- _What the task requires_: The answer is a stretch of the material below, returned exactly: the line containing "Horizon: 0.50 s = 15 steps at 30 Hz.", the line containing "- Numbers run", and all lines between.

- _Provided records_:
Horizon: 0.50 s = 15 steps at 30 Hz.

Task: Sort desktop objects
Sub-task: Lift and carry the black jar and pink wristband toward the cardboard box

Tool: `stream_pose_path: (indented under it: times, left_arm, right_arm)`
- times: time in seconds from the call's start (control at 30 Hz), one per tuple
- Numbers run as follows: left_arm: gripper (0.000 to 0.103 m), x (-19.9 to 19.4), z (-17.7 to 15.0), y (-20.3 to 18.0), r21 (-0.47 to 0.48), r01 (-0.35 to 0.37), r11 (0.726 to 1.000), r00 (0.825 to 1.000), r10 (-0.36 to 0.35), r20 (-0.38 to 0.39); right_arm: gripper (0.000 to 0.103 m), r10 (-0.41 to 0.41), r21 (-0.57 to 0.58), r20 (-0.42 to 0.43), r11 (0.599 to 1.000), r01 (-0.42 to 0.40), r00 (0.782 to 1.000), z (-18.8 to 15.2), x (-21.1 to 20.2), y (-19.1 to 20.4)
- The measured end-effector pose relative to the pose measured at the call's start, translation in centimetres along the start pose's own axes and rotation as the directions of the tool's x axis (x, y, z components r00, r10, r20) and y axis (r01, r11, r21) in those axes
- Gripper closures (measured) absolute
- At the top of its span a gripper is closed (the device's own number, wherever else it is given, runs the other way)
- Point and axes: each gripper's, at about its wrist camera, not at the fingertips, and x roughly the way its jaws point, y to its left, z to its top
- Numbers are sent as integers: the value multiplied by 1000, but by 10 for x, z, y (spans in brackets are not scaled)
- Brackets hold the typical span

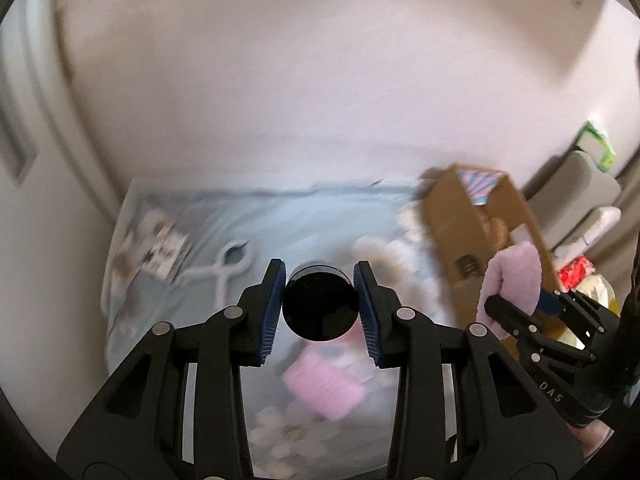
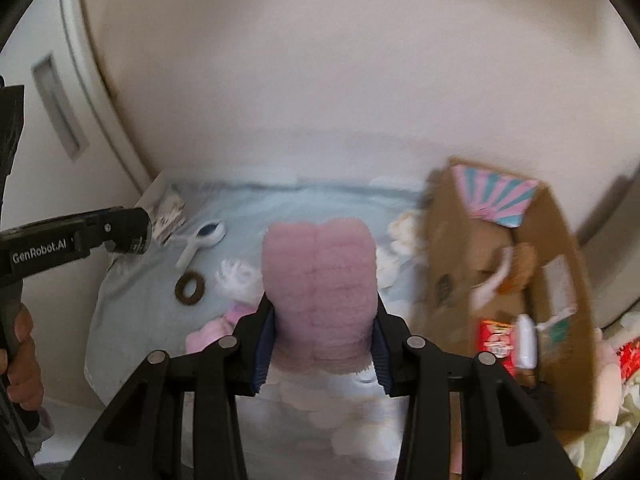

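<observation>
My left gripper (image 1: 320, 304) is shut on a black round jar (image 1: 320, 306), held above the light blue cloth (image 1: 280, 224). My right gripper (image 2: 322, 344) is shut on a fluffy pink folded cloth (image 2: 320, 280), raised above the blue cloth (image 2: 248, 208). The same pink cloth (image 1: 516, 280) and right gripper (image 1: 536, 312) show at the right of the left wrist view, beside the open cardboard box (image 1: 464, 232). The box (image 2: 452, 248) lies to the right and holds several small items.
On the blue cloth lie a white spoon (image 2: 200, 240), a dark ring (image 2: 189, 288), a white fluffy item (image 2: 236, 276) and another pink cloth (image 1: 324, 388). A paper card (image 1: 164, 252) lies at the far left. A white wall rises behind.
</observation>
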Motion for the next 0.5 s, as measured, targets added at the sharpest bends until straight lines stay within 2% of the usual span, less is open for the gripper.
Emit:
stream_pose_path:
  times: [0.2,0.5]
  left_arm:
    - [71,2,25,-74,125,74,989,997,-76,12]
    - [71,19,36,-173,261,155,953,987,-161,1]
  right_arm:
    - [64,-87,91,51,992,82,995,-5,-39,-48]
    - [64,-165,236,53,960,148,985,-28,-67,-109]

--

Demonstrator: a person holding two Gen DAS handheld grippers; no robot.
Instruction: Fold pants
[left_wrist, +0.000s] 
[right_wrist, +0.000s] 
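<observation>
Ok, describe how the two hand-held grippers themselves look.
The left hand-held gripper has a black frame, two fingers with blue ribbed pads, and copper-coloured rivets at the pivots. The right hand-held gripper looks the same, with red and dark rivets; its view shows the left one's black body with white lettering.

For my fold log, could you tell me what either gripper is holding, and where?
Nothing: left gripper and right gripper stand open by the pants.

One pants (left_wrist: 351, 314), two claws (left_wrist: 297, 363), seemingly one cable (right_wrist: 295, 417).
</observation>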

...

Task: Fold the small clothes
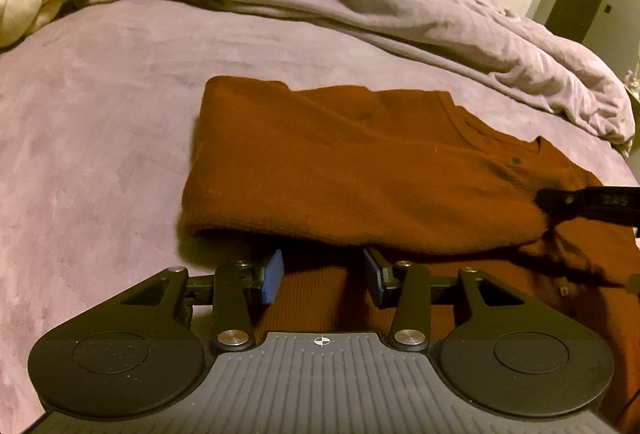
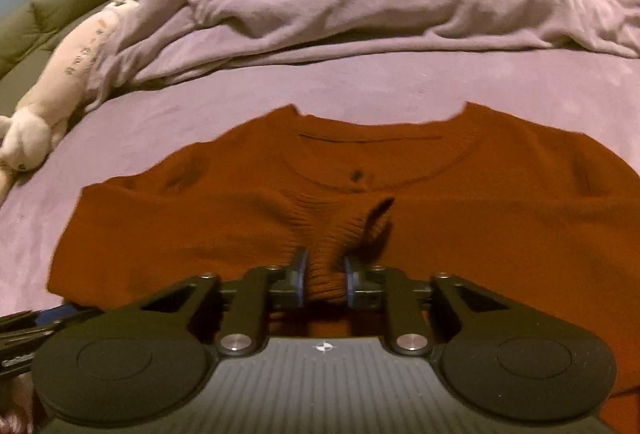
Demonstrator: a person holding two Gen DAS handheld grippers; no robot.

- _Exercise answer_:
Horizon: 0.50 s = 15 steps at 30 Hz.

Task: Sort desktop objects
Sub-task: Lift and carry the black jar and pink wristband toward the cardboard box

Tool: `stream_pose_path: (indented under it: times, left_arm, right_arm)`
- times: time in seconds from the call's start (control at 30 Hz), one per tuple
- Numbers run as follows: left_arm: gripper (0.000 to 0.103 m), x (-19.9 to 19.4), z (-17.7 to 15.0), y (-20.3 to 18.0), r21 (-0.47 to 0.48), r01 (-0.35 to 0.37), r11 (0.726 to 1.000), r00 (0.825 to 1.000), r10 (-0.36 to 0.35), r20 (-0.38 to 0.39); right_arm: gripper (0.000 to 0.103 m), r10 (-0.41 to 0.41), r21 (-0.57 to 0.58), r20 (-0.42 to 0.43), r11 (0.599 to 1.000), r01 (-0.42 to 0.40), r00 (0.782 to 1.000), z (-18.8 to 15.2), x (-21.1 to 20.2), y (-19.1 to 20.4)

With that, the output is complete.